Williams didn't come up once, despite winning world silver in 2009, and when I asked her about Rudman in one of few interviews she did it became clear they weren't the best of friends.
The depth of their rift soon became increasingly apparent but the furore surrounding Rudman continued upon arrival in Canada with her final thoughts wanted and not Williams'.
However beware the silent assassin and as we were soon to find out the girl nicknamed ‘Curly Wurly' already had the upper hand.
She was never below fourth on the timesheets during practice and produced four near-faultless runs and two track records to take gold by more than half a second - an unprecedented display of dominance.

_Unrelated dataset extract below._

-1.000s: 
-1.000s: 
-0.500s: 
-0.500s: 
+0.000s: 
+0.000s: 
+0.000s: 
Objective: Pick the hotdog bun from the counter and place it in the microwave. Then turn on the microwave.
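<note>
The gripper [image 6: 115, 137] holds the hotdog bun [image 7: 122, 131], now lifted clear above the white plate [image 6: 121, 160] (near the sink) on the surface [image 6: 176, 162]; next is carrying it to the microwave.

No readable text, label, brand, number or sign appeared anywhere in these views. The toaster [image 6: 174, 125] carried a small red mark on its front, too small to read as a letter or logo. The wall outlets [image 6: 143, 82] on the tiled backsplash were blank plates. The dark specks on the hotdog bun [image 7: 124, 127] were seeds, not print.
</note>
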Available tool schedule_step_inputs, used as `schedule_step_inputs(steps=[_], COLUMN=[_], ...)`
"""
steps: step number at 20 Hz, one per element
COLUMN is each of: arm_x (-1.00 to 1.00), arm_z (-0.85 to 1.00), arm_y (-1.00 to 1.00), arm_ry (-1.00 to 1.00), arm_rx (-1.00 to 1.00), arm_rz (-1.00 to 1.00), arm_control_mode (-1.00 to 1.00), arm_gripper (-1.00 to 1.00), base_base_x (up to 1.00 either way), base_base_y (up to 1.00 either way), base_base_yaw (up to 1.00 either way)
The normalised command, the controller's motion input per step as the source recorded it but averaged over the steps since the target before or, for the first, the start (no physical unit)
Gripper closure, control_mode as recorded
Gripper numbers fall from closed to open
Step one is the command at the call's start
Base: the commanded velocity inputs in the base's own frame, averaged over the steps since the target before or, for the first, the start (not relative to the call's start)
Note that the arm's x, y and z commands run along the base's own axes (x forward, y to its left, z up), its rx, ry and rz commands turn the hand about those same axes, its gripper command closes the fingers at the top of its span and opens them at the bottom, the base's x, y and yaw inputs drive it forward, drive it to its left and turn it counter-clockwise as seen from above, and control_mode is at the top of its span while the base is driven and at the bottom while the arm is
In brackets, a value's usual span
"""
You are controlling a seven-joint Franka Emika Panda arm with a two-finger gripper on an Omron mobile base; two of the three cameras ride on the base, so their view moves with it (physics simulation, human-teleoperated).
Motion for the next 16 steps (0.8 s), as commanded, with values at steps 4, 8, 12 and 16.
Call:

In comparison Rudman struggled to sixth place and those quick for her words previously were now nowhere to be seen as she went into hiding as not to be forced into watching Williams' winning run.
And so, bane of her existence the Whistler Sliding Centre might not have been and while Williams' gold will live long in my memory it soon became mine.
Even before making the long trip from Vancouver I had my reservations following the tragic death of Georgian luger Nodar Kumaritashvili.
That was tempered after watching British luger Adam Rosen conquer the controversial course that almost ended his career in October 2009 to finish 16th and not thought of amid the Williams hype.
But literally minutes later things started turning sour - Kristan Bromley finished sixth in the men's skeleton while Adam Pengilly was disconsolate after injury forced him to 18th.
The following day John Jackson and Dan Money, in the British two-man bobsleigh, spectacularly crashed forcing me into a mad uphilll, and I mean uphill, dash from the warmth of press centre to get their thoughts.
Lightning struck twice when 2009 two-woman bobsleigh world champions Nicola Minichiello and Gillian Cooke tumbled before a third bolt landed again days later.
Just like in the two-man bobsleigh Jackson crashed the four-man sled with the scenes that followed almost as priceless as Williams' gold.
Money slammed his helmet with an intense disgust, although at least this time he stayed in the bob, while the British media officer desperately scrambled to keep order amid a backdrop banner stating, ‘where's Lee Johnston?'.
My pride at Williams' win had by now turned into near-embarrassment although Paula Walker and Kelly Thomas proved an exception to the rule finishing the women's bob a valiant 11th.
What pains me the most though is that I convinced myself long before Williams' gold Britain would win their first bobsleigh medal since the 1998 Winter Olympics in Nagano.
Alas they didn't and while Williams may forever remember the Whistler Sliding Centre as the scene of her greatest sporting memories I, on the other hand, just hope the Russian equivalent in four years' time can be mine.